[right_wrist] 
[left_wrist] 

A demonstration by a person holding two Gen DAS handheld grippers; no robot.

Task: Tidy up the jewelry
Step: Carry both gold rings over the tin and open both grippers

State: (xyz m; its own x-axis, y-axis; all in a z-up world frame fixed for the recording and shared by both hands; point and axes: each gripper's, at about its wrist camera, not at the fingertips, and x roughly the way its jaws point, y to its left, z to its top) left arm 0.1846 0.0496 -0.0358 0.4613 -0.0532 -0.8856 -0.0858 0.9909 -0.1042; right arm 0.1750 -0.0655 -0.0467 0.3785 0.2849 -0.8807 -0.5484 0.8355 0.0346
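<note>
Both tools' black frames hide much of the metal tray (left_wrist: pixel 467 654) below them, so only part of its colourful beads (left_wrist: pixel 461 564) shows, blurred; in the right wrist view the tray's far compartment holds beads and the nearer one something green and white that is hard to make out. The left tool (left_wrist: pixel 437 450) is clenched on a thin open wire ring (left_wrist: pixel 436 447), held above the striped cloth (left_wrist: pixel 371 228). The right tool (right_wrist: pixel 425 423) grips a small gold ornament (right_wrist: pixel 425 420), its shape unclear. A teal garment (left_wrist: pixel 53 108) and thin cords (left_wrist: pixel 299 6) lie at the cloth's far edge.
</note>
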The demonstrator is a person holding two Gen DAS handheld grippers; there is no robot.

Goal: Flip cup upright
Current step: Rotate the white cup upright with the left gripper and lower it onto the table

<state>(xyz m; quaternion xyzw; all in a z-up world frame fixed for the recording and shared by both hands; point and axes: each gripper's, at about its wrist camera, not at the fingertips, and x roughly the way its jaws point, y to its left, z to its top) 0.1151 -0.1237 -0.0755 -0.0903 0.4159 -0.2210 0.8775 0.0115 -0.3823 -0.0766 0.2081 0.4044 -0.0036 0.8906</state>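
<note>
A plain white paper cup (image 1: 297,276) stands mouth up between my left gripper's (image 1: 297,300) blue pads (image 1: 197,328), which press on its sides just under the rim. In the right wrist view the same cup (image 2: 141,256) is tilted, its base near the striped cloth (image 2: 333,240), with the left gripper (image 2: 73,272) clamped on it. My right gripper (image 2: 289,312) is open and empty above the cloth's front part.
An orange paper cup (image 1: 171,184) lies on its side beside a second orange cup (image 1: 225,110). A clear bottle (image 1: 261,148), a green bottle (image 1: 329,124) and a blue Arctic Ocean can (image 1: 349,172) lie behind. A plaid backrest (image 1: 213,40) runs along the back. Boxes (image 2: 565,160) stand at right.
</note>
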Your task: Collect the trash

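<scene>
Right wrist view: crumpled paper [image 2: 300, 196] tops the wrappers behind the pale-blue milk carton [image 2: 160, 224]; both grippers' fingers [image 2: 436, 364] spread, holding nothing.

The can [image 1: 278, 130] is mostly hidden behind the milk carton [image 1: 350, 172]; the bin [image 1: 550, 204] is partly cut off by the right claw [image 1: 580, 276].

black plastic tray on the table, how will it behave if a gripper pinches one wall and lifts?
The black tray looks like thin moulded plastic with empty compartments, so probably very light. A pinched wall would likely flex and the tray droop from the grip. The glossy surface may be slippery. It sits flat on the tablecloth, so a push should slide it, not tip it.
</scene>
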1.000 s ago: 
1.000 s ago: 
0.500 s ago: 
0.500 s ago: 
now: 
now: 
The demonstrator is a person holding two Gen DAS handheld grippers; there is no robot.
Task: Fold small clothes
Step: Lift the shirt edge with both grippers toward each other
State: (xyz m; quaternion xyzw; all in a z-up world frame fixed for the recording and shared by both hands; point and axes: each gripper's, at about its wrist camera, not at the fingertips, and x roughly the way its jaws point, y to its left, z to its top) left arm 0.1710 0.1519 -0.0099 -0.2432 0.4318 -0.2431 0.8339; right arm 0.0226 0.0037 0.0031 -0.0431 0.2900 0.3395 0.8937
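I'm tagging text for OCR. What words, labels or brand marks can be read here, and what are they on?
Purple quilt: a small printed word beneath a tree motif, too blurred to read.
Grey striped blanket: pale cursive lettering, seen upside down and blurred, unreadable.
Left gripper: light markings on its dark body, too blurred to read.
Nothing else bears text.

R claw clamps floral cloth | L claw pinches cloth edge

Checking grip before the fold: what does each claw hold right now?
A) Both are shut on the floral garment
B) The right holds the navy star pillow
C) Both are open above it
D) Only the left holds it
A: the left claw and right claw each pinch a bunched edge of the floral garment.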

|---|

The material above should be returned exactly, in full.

Answer section -
[right_wrist] 
[left_wrist] 

A demonstration by a person holding two Gen DAS handheld grippers; no robot.

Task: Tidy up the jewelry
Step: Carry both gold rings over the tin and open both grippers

State: (xyz m; its own x-axis, y-axis; all in a z-up world frame fixed for the recording and shared by both hands; point and axes: each gripper's, at about its wrist camera, not at the fingertips, and x roughly the way its jaws point, y to its left, z to its top) left arm 0.1846 0.0496 -0.0358 0.4613 -0.0532 -0.8856 -0.0858 0.9909 -0.1042; right arm 0.1750 -0.0655 -0.0467 0.3785 0.2849 -0.8807 -0.5484 0.8355 0.0346
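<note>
Both tools' black frames hide much of the metal tray (left_wrist: pixel 467 654) below them, so only part of its colourful beads (left_wrist: pixel 461 564) shows, blurred; in the right wrist view the tray's far compartment holds beads and the nearer one something green and white that is hard to make out. The left tool (left_wrist: pixel 437 450) is clenched on a thin open wire ring (left_wrist: pixel 436 447), held above the striped cloth (left_wrist: pixel 371 228). The right tool (right_wrist: pixel 425 423) grips a small gold ornament (right_wrist: pixel 425 420), its shape unclear. A teal garment (left_wrist: pixel 53 108) and thin cords (left_wrist: pixel 299 6) lie at the cloth's far edge.
</note>
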The demonstrator is a person holding two Gen DAS handheld grippers; there is no robot.

Goal: Flip cup upright
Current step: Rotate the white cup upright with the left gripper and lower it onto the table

<state>(xyz m; quaternion xyzw; all in a z-up world frame fixed for the recording and shared by both hands; point and axes: each gripper's, at about its wrist camera, not at the fingertips, and x roughly the way its jaws point, y to its left, z to its top) 0.1151 -0.1237 -0.0755 -0.0903 0.4159 -0.2210 0.8775 0.0115 -0.3823 -0.0766 0.2081 0.4044 -0.0036 0.8906</state>
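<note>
A plain white paper cup (image 1: 297,276) stands mouth up between my left gripper's (image 1: 297,300) blue pads (image 1: 197,328), which press on its sides just under the rim. In the right wrist view the same cup (image 2: 141,256) is tilted, its base near the striped cloth (image 2: 333,240), with the left gripper (image 2: 73,272) clamped on it. My right gripper (image 2: 289,312) is open and empty above the cloth's front part.
An orange paper cup (image 1: 171,184) lies on its side beside a second orange cup (image 1: 225,110). A clear bottle (image 1: 261,148), a green bottle (image 1: 329,124) and a blue Arctic Ocean can (image 1: 349,172) lie behind. A plaid backrest (image 1: 213,40) runs along the back. Boxes (image 2: 565,160) stand at right.
</note>
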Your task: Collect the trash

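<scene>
Right wrist view: crumpled paper [image 2: 300, 196] tops the wrappers behind the pale-blue milk carton [image 2: 160, 224]; both grippers' fingers [image 2: 436, 364] spread, holding nothing.

The can [image 1: 278, 130] is mostly hidden behind the milk carton [image 1: 350, 172]; the bin [image 1: 550, 204] is partly cut off by the right claw [image 1: 580, 276].

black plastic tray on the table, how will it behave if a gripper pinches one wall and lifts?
The black tray looks like thin moulded plastic with empty compartments, so probably very light. A pinched wall would likely flex and the tray droop from the grip. The glossy surface may be slippery. It sits flat on the tablecloth, so a push should slide it, not tip it.
</scene>
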1.000 s ago: 
1.000 s ago: 
0.500 s ago: 
0.500 s ago: 
now: 
now: 
The demonstrator is a person holding two Gen DAS handheld grippers; there is no robot.
Task: Fold small clothes
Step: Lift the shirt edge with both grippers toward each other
State: (xyz m; quaternion xyzw; all in a z-up world frame fixed for the recording and shared by both hands; point and axes: each gripper's, at about its wrist camera, not at the fingertips, and x roughly the way its jaws point, y to its left, z to its top) left arm 0.1710 0.1519 -0.0099 -0.2432 0.4318 -0.2431 0.8339; right arm 0.0226 0.0037 0.0031 -0.0431 0.2900 0.3395 0.8937
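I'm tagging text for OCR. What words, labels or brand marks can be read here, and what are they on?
Purple quilt: a small printed word beneath a tree motif, too blurred to read.
Grey striped blanket: pale cursive lettering, seen upside down and blurred, unreadable.
Left gripper: light markings on its dark body, too blurred to read.
Nothing else bears text.

R claw clamps floral cloth | L claw pinches cloth edge

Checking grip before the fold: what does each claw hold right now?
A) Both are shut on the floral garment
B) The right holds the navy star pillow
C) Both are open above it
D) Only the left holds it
A: the left claw and right claw each pinch a bunched edge of the floral garment.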

Nothing else is part of this answer.